A richly decadent take on a classic, topped with maple cream cheese frosting. Where's my coffee?

Prep Time: 20 minutes Yield: One bundt cake, 12 servings


Espresso Carrot Cake:

2 cups light brown sugar

1 cup vegetable oil

4 eggs (beaten)

2 cups shredded carrots; approx 3 large carrots (use a food processor for quicker prep)

1 cup milk

2 tsp lemon juice

1 tsp pure maple extract

1 tsp pure vanilla extract

3 cups unbleached all purpose flour

2 tsp baking powder

1 tsp baking soda

2 tsp cinnamon

1/2 tsp ground ginger

2 tsp espresso powder

1 tsp salt

Preheat oven to 375 degrees.
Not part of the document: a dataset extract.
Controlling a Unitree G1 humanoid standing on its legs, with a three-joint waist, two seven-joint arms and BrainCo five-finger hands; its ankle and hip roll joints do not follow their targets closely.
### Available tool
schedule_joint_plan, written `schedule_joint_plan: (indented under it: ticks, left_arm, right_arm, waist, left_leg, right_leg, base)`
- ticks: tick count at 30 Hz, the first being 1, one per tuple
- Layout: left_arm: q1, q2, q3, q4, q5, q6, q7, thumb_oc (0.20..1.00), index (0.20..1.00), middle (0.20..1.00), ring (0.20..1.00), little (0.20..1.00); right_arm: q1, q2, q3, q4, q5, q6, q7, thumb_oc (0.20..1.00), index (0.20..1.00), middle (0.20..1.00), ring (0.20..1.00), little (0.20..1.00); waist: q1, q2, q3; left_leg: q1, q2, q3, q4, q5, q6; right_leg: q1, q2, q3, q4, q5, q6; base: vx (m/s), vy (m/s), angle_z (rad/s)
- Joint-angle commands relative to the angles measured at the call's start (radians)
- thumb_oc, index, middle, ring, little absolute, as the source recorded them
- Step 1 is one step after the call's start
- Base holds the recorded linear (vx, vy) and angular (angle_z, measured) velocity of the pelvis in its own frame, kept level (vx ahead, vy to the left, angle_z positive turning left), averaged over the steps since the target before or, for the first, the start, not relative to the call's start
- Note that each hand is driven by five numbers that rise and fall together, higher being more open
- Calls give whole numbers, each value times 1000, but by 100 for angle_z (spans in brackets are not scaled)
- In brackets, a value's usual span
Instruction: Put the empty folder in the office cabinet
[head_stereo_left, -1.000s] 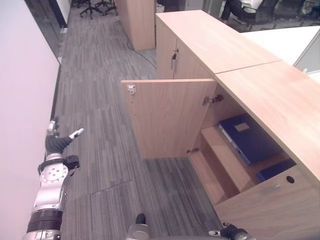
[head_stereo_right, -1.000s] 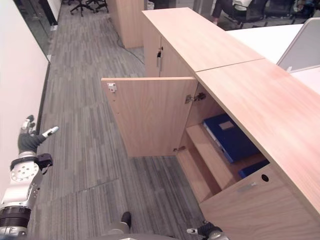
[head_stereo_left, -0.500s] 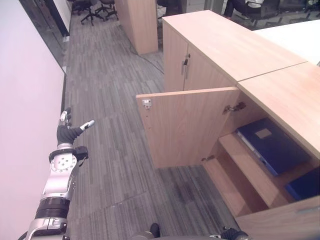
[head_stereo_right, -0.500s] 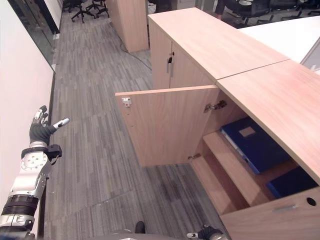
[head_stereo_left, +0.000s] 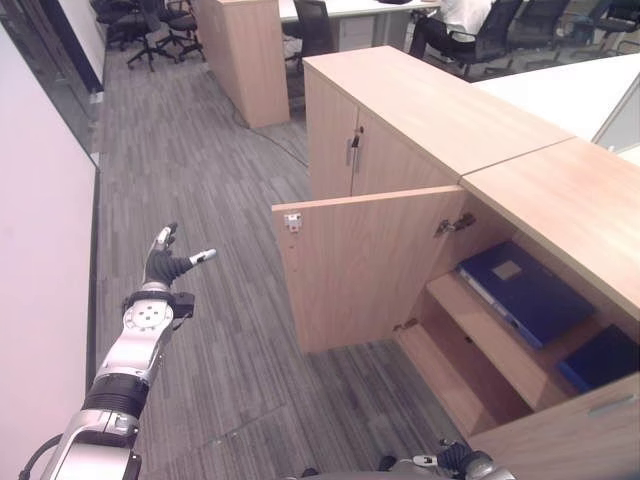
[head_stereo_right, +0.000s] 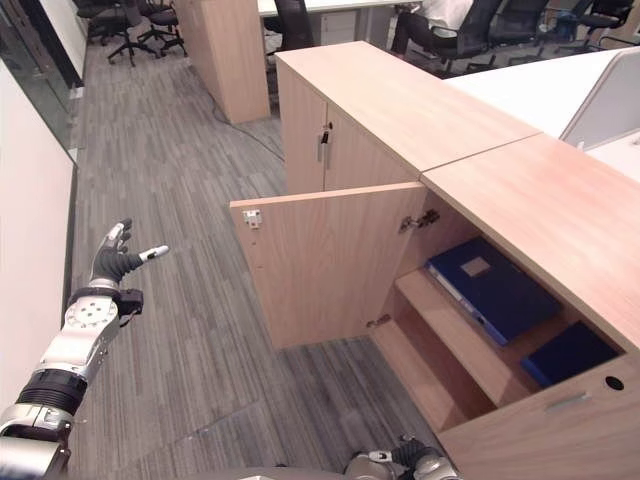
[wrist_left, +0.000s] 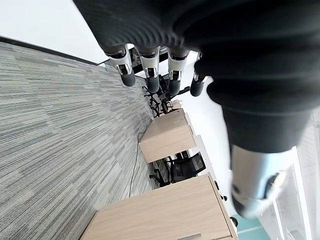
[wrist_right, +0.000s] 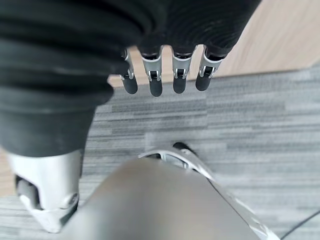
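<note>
A blue folder (head_stereo_left: 525, 290) lies flat on the upper shelf inside the open office cabinet (head_stereo_left: 560, 195). A second blue folder (head_stereo_left: 600, 358) rests on the shelf below it. The cabinet door (head_stereo_left: 360, 265) stands swung wide over the carpet. My left hand (head_stereo_left: 165, 262) is stretched out over the floor, well left of the door, open and empty; its fingers (wrist_left: 150, 70) are straight in the left wrist view. My right hand (head_stereo_left: 455, 462) hangs low at the bottom edge, its fingers (wrist_right: 156, 80) straight and holding nothing.
A closed wooden cabinet (head_stereo_left: 420, 100) adjoins the open one on the far side. A tall wooden unit (head_stereo_left: 240, 55) and office chairs (head_stereo_left: 140, 25) stand beyond. A person (head_stereo_left: 455, 20) sits at a desk at the back. A white wall (head_stereo_left: 40, 250) runs along the left.
The camera has shifted, showing more of the far room. My left arm has reached further forward and away from the wall, hand still open. The folders have not moved.
</note>
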Motion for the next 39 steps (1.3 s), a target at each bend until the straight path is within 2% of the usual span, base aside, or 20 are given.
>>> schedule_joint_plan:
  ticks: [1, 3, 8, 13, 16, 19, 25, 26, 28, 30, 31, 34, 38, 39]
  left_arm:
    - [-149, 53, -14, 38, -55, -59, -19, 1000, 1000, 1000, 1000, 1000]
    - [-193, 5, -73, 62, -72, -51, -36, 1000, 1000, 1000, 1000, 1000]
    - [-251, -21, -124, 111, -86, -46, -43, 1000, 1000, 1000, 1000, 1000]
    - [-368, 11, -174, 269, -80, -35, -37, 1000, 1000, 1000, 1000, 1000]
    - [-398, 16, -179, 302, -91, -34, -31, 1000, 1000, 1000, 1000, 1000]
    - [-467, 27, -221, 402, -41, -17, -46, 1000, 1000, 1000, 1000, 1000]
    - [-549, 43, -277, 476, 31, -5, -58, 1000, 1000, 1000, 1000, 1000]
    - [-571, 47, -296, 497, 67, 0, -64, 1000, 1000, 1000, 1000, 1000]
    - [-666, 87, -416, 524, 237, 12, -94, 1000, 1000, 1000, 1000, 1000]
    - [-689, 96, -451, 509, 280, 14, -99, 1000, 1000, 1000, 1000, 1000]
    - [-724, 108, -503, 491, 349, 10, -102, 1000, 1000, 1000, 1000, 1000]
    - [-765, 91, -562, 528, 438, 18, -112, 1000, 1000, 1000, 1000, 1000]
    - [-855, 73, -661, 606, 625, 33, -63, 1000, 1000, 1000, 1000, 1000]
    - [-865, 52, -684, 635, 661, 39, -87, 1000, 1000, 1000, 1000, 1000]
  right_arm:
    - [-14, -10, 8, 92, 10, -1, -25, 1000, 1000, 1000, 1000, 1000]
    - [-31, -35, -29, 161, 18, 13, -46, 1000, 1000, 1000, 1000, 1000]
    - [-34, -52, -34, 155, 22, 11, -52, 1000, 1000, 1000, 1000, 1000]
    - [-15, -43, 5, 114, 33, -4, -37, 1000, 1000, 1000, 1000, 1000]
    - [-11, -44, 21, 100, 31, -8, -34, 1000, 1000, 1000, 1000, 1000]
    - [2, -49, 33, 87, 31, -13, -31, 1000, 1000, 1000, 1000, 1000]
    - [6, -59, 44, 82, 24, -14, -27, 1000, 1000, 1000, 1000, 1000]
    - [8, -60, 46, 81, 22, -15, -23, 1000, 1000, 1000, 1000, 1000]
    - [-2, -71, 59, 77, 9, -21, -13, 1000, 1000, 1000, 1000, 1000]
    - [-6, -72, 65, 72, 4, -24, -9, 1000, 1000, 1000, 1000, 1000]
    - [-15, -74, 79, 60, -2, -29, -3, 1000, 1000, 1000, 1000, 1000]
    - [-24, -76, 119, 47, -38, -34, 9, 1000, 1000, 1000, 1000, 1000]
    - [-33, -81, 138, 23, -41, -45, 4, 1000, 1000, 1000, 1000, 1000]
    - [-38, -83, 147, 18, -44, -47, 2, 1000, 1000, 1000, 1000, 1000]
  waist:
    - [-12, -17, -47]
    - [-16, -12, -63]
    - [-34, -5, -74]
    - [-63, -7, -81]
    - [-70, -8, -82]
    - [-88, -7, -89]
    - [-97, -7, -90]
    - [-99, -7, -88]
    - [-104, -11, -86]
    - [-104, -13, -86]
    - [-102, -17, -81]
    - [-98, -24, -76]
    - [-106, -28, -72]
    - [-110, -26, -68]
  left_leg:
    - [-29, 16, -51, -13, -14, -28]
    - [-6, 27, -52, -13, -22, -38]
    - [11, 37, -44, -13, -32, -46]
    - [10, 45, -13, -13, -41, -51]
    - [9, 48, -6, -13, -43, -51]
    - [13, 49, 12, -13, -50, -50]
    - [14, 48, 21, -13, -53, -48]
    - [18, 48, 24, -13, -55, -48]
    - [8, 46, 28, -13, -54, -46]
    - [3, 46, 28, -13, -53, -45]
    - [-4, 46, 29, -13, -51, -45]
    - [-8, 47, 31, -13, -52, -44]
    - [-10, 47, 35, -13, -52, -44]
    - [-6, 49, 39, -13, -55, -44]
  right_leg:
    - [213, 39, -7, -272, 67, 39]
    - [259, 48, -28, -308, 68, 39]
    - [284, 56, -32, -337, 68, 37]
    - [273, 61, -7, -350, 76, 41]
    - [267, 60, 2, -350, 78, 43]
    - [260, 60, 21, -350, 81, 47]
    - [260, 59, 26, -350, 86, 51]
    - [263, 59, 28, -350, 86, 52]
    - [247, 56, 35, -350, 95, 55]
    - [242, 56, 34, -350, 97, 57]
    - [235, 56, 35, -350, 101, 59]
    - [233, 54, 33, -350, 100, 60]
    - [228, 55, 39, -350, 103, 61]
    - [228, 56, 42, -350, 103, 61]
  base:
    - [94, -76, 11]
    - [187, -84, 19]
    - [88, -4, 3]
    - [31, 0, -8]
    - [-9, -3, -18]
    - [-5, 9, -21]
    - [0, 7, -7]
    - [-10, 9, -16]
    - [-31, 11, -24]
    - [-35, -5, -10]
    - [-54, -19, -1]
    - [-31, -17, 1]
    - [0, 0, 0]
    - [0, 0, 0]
Thoroughly grease a bundt pan.

In a large bowl, using stand or hand mixer, blend together the brown sugar, oil, eggs, carrots, milk, lemon juice, maple and vanilla extracts.

In a separate medium bowl, sift together the dry ingredients.

In stages, add the dry ingredients to the wet ingredients just until blended thoroughly.

Pour batter into bundt pan, and bake for 45-50 minutes.

While the cake is baking, make the frosting.

Maple Cream Cheese Frosting:


1/2 cup (1 stick) unsalted butter

8 ounces cream cheese, softened

2 tsp pure vanilla extract

1 tsp pure maple extract

dash salt

3-4 cups powdered sugar

Using stand or electric mixer, beat the butter and cream cheese until light and fluffy. Mix in the extracts and salt. Slowly blend in the powdered sugar, then beat on high until smooth and creamy.

Let Bundt Cake cool on wire rack. Once warm to the touch, unmold cake. Let cool completely.

Frost cake with maple frosting. Serve and enjoy!